### INSTRUCTIONS TO FOLLOW
Could you retype every line of the data underneath without altering anything?

### COLLECTED MATERIAL

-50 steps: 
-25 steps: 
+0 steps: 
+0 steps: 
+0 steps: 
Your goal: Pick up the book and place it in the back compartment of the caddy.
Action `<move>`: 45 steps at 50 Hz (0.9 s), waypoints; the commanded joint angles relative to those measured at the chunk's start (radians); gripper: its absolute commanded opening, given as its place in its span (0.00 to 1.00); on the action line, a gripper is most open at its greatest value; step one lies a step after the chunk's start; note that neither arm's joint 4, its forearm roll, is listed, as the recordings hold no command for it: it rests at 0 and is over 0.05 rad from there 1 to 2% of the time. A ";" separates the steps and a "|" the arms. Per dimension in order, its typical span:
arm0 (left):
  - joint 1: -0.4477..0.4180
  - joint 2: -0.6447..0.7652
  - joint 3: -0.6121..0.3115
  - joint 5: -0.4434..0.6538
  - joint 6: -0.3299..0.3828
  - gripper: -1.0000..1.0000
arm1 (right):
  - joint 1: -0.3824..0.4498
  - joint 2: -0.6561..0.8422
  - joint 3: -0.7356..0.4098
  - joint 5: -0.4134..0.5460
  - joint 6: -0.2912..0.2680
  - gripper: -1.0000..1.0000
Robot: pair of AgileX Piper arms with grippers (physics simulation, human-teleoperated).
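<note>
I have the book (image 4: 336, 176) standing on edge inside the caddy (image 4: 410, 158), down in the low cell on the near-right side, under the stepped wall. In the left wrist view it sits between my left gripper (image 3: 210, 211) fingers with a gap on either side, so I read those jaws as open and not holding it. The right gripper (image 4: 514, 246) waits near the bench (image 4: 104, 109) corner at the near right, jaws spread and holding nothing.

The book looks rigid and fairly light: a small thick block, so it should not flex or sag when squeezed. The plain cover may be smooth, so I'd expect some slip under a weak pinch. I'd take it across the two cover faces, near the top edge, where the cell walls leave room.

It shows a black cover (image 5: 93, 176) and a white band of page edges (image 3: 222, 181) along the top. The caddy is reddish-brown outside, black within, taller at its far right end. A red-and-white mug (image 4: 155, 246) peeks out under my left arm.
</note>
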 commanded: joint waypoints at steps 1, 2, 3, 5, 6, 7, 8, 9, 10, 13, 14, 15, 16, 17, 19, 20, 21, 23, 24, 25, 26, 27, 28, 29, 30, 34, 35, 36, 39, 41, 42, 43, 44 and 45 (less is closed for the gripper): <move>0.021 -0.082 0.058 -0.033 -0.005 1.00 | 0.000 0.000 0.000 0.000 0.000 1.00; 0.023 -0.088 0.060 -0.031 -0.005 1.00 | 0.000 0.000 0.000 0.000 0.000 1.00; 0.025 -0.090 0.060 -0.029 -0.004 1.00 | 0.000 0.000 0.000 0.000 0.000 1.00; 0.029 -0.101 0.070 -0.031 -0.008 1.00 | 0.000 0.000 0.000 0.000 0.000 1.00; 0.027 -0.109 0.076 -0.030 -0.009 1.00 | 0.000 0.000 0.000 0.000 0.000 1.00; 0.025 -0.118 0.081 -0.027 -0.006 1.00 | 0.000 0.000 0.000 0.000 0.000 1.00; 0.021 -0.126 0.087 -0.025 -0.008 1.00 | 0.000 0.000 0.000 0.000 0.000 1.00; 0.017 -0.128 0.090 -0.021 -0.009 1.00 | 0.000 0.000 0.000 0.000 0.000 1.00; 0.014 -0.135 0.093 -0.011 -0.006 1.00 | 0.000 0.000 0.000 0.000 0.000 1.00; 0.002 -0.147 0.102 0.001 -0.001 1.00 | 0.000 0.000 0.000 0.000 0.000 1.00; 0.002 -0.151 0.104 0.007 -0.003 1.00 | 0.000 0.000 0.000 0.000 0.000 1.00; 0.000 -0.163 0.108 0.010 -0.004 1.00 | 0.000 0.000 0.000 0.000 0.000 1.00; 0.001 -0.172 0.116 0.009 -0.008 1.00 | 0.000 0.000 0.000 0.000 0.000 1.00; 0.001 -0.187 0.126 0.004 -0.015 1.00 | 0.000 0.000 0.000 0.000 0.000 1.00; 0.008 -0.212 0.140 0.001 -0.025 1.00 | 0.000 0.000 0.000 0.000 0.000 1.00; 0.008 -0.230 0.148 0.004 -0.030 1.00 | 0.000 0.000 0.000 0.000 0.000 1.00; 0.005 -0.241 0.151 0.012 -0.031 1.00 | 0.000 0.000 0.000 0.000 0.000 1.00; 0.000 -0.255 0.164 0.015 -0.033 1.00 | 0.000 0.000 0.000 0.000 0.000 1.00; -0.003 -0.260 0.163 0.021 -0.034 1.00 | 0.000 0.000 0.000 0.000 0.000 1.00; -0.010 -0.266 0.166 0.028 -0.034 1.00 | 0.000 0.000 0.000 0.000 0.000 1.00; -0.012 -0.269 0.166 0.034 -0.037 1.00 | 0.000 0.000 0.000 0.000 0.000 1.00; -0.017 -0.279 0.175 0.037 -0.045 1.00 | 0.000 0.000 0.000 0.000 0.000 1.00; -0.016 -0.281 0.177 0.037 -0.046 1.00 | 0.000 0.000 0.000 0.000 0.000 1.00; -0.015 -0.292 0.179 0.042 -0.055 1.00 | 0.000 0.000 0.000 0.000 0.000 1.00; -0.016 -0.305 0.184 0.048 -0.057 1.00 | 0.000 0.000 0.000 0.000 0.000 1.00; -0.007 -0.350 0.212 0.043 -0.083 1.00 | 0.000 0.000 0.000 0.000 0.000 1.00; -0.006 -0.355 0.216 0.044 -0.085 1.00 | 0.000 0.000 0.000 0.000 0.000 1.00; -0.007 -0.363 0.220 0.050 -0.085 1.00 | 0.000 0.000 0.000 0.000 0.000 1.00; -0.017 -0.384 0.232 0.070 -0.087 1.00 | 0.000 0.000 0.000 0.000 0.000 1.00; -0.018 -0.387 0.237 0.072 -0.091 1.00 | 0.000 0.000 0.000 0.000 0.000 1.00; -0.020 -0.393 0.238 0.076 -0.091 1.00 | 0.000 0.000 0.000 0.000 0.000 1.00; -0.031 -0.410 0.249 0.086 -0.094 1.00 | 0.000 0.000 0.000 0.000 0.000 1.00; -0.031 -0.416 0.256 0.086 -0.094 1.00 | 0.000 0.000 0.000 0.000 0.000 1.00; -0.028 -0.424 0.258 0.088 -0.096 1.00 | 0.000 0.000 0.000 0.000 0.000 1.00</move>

### SOLUTION FOR THIS TASK
-50 steps: 
-25 steps: 
+0 steps: 
+0 steps: 
+0 steps: 
Your goal: Pick up the book and place it in the back compartment of the caddy.
Action `<move>`: 45 steps at 50 Hz (0.9 s), waypoints; the commanded joint angles relative to those measured at the chunk's start (radians); gripper: its absolute commanded opening, given as its place in its span (0.00 to 1.00); on the action line, a gripper is most open at its greatest value; step one lies a step after the chunk's start; note that neither arm's joint 4, its forearm roll, is listed, as the recordings hold no command for it: it rests at 0 and is over 0.05 rad from there 1 to 2% of the time. A ";" separates the steps and a "|" the arms. Per dimension in order, its typical span:
arm0 (left):
  - joint 1: -0.4477..0.4180
  - joint 2: -0.6447..0.7652
  - joint 3: -0.6121..0.3115
  - joint 5: -0.4434..0.6538
  - joint 6: -0.3299..0.3828
  - gripper: -1.0000..1.0000
arm1 (right):
  - joint 1: -0.3824..0.4498
  - joint 2: -0.6561..0.8422
  - joint 3: -0.7356..0.4098
  - joint 5: -0.4134..0.5460
  - joint 6: -0.2912..0.2680
  - gripper: -1.0000..1.0000
Robot: pair of AgileX Piper arms with grippers (physics simulation, human-teleoperated).
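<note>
I have the book (image 4: 336, 176) standing on edge inside the caddy (image 4: 410, 158), down in the low cell on the near-right side, under the stepped wall. In the left wrist view it sits between my left gripper (image 3: 210, 211) fingers with a gap on either side, so I read those jaws as open and not holding it. The right gripper (image 4: 514, 246) waits near the bench (image 4: 104, 109) corner at the near right, jaws spread and holding nothing.

The book looks rigid and fairly light: a small thick block, so it should not flex or sag when squeezed. The plain cover may be smooth, so I'd expect some slip under a weak pinch. I'd take it across the two cover faces, near the top edge, where the cell walls leave room.

It shows a black cover (image 5: 93, 176) and a white band of page edges (image 3: 222, 181) along the top. The caddy is reddish-brown outside, black within, taller at its far right end. A red-and-white mug (image 4: 155, 246) peeks out under my left arm.
</note>
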 commanded: joint waypoints at steps 1, 2, 3, 5, 6, 7, 8, 9, 10, 13, 14, 15, 16, 17, 19, 20, 21, 23, 24, 25, 26, 27, 28, 29, 30, 34, 35, 36, 39, 41, 42, 43, 44 and 45 (less is closed for the gripper): <move>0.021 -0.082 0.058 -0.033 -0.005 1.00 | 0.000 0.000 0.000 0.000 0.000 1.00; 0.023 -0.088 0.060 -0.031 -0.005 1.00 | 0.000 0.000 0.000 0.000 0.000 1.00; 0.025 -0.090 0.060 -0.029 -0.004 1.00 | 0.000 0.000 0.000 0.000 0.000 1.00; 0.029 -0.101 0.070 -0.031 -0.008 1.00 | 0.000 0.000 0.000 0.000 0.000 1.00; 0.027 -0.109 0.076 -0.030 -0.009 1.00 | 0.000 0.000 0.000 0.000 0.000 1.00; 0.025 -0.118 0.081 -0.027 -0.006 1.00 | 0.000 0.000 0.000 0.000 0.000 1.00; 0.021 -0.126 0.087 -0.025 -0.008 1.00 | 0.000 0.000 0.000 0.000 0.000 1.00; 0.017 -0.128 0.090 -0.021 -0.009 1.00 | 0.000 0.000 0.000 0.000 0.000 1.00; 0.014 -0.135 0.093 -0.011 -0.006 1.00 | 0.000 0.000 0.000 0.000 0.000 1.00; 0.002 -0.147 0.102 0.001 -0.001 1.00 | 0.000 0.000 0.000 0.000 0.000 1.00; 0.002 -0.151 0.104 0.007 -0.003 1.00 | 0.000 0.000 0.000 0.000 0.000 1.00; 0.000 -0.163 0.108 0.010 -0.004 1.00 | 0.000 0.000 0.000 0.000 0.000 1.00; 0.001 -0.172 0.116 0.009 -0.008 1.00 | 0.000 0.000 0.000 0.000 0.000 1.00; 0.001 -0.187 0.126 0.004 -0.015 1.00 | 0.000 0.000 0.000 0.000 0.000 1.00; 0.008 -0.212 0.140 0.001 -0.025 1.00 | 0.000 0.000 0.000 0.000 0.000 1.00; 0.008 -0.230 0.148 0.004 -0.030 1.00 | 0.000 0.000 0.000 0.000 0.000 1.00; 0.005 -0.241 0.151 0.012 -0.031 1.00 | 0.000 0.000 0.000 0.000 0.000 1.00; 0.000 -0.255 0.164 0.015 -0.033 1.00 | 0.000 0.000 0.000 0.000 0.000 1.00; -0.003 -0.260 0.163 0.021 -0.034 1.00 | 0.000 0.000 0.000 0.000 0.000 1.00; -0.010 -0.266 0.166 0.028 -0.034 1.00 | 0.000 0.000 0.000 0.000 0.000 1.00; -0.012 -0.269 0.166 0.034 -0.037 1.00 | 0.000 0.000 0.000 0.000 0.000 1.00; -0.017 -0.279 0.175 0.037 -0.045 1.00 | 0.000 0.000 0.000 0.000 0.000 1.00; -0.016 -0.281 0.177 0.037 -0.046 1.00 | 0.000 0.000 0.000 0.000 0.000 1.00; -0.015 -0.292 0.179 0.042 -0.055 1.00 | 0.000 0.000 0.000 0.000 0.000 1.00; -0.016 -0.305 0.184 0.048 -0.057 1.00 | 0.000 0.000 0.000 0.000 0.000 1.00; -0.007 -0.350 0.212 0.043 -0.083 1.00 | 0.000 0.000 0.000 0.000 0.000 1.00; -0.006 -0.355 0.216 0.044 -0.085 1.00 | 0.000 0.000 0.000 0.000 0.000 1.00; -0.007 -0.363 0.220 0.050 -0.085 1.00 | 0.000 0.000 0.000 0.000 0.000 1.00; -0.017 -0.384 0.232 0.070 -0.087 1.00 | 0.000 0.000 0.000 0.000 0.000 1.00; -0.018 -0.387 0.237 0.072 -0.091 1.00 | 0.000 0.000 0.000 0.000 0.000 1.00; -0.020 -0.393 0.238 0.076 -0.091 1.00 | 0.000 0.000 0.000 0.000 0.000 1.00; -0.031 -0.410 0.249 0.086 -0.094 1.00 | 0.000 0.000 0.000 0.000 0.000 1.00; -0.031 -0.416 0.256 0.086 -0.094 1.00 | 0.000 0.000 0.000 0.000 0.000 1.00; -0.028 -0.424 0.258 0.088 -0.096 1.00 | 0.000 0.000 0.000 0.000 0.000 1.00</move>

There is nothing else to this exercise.